## Brief
Beneath this instruction is a listing. Transcribe from it only the stretch from the line with "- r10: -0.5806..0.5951" through the line with "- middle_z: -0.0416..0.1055", both end lines included, exactly as written.
BEGIN Data records
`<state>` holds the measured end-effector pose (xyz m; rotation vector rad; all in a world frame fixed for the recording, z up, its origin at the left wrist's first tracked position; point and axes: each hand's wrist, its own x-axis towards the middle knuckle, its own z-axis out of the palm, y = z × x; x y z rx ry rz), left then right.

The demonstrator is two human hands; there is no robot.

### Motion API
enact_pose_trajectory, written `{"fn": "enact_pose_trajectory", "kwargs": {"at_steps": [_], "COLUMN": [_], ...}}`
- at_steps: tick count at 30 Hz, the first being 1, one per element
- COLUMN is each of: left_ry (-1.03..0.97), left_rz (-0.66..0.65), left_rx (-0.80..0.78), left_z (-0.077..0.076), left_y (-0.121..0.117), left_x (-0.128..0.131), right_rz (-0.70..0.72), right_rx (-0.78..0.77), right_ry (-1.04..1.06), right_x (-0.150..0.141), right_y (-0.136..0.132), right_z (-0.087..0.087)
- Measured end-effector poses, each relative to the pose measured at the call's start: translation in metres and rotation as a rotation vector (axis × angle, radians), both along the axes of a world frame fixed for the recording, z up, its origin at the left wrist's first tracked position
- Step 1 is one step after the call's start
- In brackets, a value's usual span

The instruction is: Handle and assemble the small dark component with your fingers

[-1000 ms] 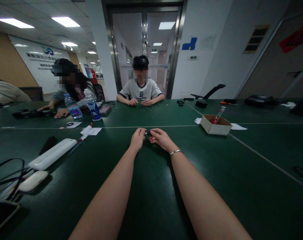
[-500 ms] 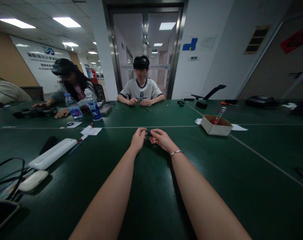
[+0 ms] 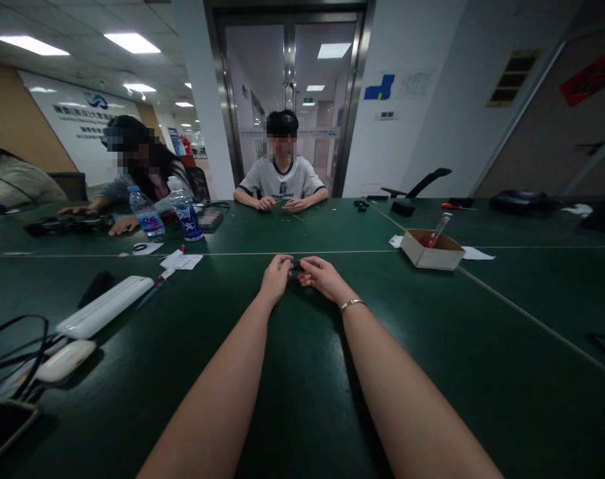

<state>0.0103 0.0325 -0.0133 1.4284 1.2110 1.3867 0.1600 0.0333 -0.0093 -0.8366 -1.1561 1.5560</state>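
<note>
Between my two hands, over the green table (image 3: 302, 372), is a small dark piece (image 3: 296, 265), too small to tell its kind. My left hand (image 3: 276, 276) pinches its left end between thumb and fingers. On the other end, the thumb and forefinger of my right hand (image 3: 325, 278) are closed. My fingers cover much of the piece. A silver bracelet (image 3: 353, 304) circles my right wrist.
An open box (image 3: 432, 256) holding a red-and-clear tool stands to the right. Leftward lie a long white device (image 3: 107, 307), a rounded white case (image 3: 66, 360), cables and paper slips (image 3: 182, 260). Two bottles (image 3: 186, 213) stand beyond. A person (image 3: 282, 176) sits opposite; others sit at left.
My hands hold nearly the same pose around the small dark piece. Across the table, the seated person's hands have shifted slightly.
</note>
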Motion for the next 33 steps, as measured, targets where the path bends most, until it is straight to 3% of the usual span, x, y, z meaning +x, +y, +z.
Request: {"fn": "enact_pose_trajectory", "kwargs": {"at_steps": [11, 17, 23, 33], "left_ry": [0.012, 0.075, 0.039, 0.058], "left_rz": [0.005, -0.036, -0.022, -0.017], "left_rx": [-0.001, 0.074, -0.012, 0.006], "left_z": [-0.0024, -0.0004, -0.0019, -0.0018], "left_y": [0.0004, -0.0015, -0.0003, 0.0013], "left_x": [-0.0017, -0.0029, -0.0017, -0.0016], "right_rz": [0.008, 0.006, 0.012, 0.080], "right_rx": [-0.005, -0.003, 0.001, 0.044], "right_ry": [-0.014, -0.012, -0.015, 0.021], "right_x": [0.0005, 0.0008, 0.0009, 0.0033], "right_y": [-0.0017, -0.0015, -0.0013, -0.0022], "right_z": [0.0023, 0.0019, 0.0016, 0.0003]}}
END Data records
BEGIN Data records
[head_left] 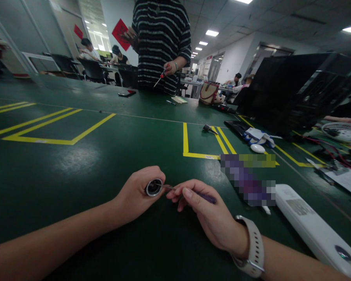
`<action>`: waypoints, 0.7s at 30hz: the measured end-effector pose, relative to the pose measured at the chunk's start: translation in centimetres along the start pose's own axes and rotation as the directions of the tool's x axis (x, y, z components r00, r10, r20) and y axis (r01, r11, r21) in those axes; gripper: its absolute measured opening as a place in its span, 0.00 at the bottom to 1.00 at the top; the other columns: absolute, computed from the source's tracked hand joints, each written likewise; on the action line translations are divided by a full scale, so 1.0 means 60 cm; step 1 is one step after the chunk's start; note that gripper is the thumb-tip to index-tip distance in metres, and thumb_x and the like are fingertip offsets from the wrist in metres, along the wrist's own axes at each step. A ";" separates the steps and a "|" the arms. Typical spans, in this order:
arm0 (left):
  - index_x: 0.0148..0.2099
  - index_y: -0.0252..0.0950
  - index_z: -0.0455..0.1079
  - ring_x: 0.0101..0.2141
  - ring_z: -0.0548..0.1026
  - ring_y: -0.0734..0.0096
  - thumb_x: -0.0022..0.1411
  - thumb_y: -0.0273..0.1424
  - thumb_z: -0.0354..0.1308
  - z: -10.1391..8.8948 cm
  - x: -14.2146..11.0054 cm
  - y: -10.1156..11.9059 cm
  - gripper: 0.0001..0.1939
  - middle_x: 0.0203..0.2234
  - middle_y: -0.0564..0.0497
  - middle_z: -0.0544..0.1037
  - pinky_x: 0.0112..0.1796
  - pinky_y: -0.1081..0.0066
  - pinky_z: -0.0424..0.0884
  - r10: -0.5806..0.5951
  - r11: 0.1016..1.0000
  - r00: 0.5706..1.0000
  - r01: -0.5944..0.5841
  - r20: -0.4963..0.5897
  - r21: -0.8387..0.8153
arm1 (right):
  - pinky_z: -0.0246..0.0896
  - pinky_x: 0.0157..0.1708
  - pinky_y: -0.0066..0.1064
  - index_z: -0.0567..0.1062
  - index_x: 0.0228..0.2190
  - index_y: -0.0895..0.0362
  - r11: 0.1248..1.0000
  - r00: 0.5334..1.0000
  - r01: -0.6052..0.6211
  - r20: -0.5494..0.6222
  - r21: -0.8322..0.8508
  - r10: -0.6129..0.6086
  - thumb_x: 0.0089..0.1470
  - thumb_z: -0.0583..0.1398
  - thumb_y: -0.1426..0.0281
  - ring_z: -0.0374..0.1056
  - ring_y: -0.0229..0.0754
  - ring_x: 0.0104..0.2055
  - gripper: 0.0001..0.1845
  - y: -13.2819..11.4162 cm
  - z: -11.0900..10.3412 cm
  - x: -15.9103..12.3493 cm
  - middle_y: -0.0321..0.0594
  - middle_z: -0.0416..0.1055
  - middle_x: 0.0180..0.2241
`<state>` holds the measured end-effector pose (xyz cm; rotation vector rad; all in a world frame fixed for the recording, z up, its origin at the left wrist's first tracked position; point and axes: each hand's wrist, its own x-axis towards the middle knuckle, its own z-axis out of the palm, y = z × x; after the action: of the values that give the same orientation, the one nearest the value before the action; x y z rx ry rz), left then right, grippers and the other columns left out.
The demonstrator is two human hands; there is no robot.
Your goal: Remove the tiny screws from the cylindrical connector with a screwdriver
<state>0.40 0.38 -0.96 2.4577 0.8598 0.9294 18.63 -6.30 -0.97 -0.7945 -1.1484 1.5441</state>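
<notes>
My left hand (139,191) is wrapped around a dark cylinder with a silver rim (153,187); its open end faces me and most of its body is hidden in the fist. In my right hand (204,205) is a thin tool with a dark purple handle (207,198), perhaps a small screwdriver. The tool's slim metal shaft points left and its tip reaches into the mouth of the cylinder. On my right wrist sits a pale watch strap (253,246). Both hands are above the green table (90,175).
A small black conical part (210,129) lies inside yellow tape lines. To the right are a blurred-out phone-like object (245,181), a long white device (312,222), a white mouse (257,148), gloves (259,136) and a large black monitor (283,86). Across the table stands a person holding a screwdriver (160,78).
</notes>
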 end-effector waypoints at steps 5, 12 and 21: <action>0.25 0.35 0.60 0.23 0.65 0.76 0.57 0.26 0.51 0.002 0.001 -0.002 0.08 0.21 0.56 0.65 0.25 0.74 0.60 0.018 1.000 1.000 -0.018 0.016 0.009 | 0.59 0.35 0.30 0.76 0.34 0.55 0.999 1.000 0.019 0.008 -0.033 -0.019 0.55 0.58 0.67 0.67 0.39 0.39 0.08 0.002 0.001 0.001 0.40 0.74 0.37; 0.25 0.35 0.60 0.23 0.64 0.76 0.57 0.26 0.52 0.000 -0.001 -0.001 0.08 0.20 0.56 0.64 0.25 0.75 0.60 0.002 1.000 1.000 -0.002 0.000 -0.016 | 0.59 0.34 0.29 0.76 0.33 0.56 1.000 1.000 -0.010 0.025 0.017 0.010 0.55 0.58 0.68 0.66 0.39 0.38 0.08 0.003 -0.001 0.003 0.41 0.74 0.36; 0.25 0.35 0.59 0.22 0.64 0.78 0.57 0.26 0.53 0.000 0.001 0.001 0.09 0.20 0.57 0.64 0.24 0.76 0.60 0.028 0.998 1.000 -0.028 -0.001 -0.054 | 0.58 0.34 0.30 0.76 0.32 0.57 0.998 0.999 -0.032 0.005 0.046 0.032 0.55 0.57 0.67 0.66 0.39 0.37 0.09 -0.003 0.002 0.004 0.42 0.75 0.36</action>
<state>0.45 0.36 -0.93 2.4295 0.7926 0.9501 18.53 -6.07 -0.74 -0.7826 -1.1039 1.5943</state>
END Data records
## Finished task
  - r10: -0.5806..0.5951
  - r11: 0.1016..1.0000
  - r00: 0.5706..1.0000
  - r01: -0.5944..0.5841
  - r20: -0.4963..0.5897
  - r21: -0.8387..0.8153
arm1 (right):
  - pinky_z: -0.0246..0.0896
  - pinky_x: 0.0157..0.1708
  - pinky_y: -0.0066..0.1064
  - index_z: -0.0567..0.1062
  - index_x: 0.0228..0.2190
  - index_y: -0.0895..0.0362
  - r11: 0.1248..1.0000
  - r00: 0.5334..1.0000
  - r01: -0.6052..0.6211
  - r20: -0.5494..0.6222
  - r21: -0.8322..0.8508
  - r10: -0.6129..0.6086
  - thumb_x: 0.0089..0.1470
  - thumb_z: -0.0583..0.1398
  - thumb_y: -0.1426..0.0281
  - ring_z: -0.0374..0.1056
  - ring_y: -0.0229..0.0754
  - ring_x: 0.0104..0.2055
  - gripper: 0.0001..0.1845
  - y: -13.2819..11.4162 cm
  - z: -11.0900..10.3412 cm
  - x: -15.9103..12.3493 cm
  - middle_y: -0.0321..0.0594
  - middle_z: -0.0416..0.1055

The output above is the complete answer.